Retirement is supposed to be easy, but it will soon be more difficult for New Haven’s senior citizens to find a game of Penochle.

Mayor John DeStefano Jr. announced last Thursday night that three of the six senior centers in New Haven — West River, Westville and Bella Vista — will be closed by July in order to reduce the city’s operating costs. Seniors who currently frequent the centers will have the option of going to three larger centers — Dixwell, Eastshore and Atwater — though many said they will not.

All seven seniors at the West River Senior Center interviewed said that they will not relocate, saying that their current center is the only place they want to be.

“This is the only center that treats people like human beings,” said Patricia DeVore, a member of West River. “When West River closes, we’re just gonna go home and die.”

Michelle Butler, director of the West River center, had similar concerns. She pointed out that many seniors at the center have no family in New Haven, and that the meal they get at the center is the only meal they get all day.

But City Hall spokeswoman Jessica Mayorga stressed that the city is still committed to serving its seniors. Speaking of the difficult choices surrounding budget cuts, she insisted that the cuts will still allow the city to serve its seniors. For instance, she said, arrangements could be made in terms of transportation to the remaining three centers.

But Butler said transportation was not the primary issue.

“At this point, they’re not willing to go anywhere else,” said Butler. “We’re a close-knit family.”

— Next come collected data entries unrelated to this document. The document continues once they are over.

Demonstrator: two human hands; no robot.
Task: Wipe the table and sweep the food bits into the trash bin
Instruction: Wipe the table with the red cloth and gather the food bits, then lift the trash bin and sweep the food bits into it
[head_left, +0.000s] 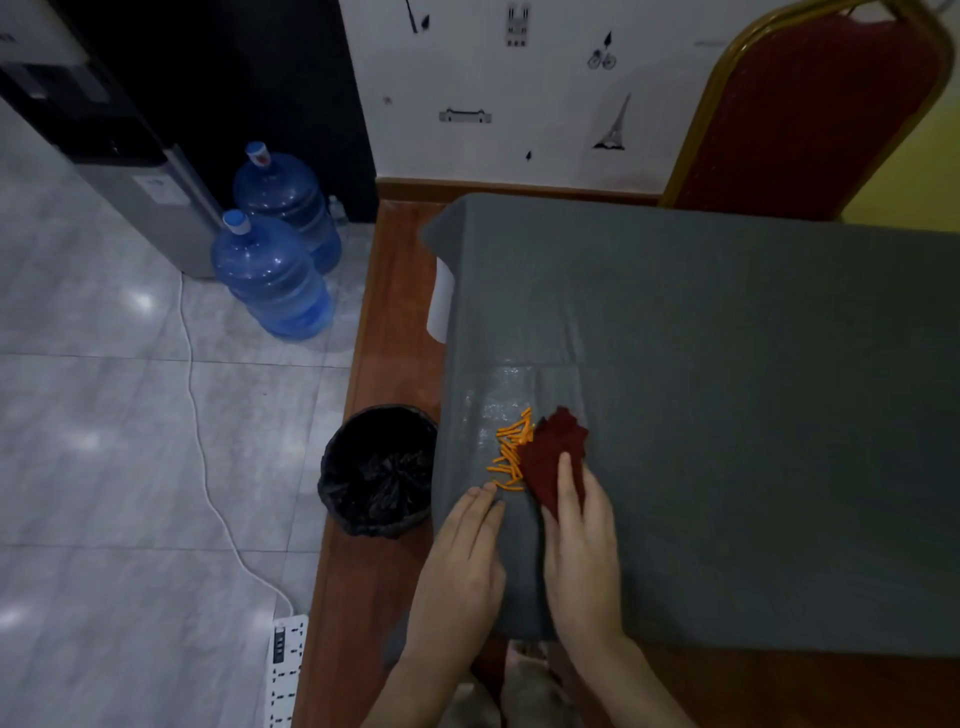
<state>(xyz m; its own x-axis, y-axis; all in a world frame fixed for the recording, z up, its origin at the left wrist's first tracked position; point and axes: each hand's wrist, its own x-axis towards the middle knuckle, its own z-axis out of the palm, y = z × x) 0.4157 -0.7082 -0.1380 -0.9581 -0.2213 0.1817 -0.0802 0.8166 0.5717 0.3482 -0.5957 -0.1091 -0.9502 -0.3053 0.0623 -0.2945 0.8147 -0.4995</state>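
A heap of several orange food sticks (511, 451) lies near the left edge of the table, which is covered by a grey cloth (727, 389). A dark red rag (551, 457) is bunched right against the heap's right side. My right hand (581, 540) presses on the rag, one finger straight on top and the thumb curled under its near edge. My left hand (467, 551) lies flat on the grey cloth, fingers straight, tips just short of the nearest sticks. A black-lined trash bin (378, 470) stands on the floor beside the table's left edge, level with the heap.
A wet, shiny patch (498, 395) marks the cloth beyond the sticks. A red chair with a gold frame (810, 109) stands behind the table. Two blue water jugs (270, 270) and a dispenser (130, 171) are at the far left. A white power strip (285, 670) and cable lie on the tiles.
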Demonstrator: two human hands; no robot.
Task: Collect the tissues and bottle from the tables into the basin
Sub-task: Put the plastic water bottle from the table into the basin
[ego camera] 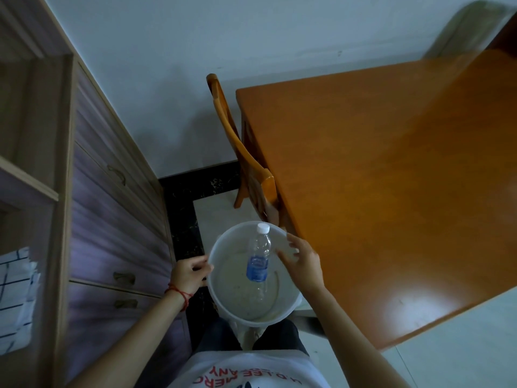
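Observation:
A round translucent white basin is held in front of my body, above the floor. A clear plastic bottle with a white cap and a blue label lies inside it, cap pointing away from me. My left hand grips the basin's left rim, a red string on its wrist. My right hand hovers over the basin's right rim with its fingers spread, just right of the bottle and holding nothing. No tissues are visible.
An orange wooden table fills the right side, its corner close to my right hand. A wooden chair stands tucked at the table's left edge. A purple drawer cabinet lines the left. A checked cloth hangs at far left.

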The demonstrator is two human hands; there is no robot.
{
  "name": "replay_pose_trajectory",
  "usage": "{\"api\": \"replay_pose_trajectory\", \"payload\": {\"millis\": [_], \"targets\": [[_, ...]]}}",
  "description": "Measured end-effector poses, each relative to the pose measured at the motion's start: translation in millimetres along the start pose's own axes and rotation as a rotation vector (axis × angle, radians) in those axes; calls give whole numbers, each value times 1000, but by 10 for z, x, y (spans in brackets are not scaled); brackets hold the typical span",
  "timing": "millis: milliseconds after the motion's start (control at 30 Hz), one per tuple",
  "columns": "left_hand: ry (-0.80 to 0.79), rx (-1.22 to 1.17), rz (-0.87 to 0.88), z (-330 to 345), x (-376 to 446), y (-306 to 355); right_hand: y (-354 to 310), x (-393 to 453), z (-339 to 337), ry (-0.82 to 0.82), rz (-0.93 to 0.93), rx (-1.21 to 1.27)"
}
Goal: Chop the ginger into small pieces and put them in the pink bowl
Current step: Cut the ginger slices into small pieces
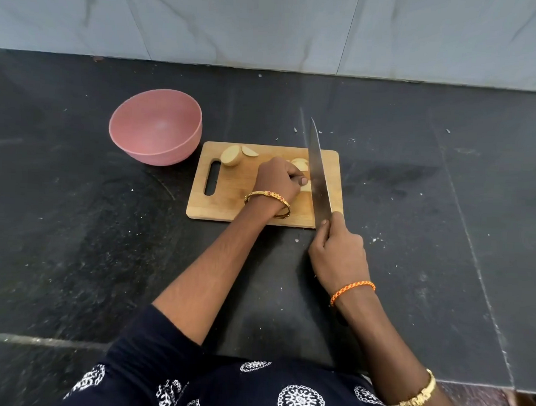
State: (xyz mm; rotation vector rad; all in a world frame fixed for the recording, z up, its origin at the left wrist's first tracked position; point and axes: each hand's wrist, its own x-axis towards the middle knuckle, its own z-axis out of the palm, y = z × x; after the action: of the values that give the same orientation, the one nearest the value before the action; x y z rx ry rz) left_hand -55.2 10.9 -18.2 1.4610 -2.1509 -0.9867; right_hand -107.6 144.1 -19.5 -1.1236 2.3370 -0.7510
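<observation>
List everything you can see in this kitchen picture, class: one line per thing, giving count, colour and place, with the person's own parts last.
pink bowl: one, pink, on the counter left of the board, nothing in it.
chopping board: one, light wood, centre of the counter.
ginger pieces: several, pale yellow, on the board's far side; some under the left hand.
knife: one, steel blade, over the board's right side.
counter: one, black stone.
left hand: holds ginger on the board.
right hand: grips the knife handle.

Left hand (279, 177) reaching forward with fingers curling down, thumb tip showing, gold bangle circling its wrist, right hand (338, 253) lying nearer the body, gripping a handle, orange thread band crossing its wrist, both forearms bare
</observation>
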Motion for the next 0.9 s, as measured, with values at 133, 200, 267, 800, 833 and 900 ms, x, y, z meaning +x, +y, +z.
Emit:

And many seniors felt marginalized by their mayor.

“DeStefano has never come down to see us,” Janet Gregory said. “Before you close something, you should come and see how things are.”

Interjected Noreen Jones, “He’s definitely not getting my vote.”

In an effort to close the city’s $29 million deficit, the mayor’s proposed budget would cut elderly services by 28 percent, from $979,712 to $704,417. Closing West River would save $33,167, according to the New Haven Independent.

Indeed, these numbers have already made their way through the aldermanic council once before. The mayor planned to close West River last May, but ultimately kept it open after protests and support from the proprietor, Audrey Grava, who offered to reduce rent by $250 per month.

But Mayorga argued that this year was different. Although she could not cite the total amount saved by closing the centers, she explained that savings would be significant.

When asked about the possibility of asking the proprietors to reduce rent, as was offered last year, she emphasized the importance of a balanced budget.

Directors of the Westville and Bella Vista centers declined multiple requests for an interview Wednesday. And Donald Dimenstein, acting director of New Haven Elderly Services, could not be reached for comment.

The seniors also believe that this year is different from the last. Jones, a senior who actively protested the proposed closing of West River last year, said she is resigned to accept the closing this year.

“The bottom line is that the city of New Haven will do whatever it wants, without considering what the people want,” she said.

For others, the shock had yet to set in.

“I just don’t know why this is happening to us,” said Mary Jane Simmons, a regular member of West River for 11 years. “Why us?”

In addition to closing the senior centers, DeStefano announced last week that 127 city employees will be laid off by June.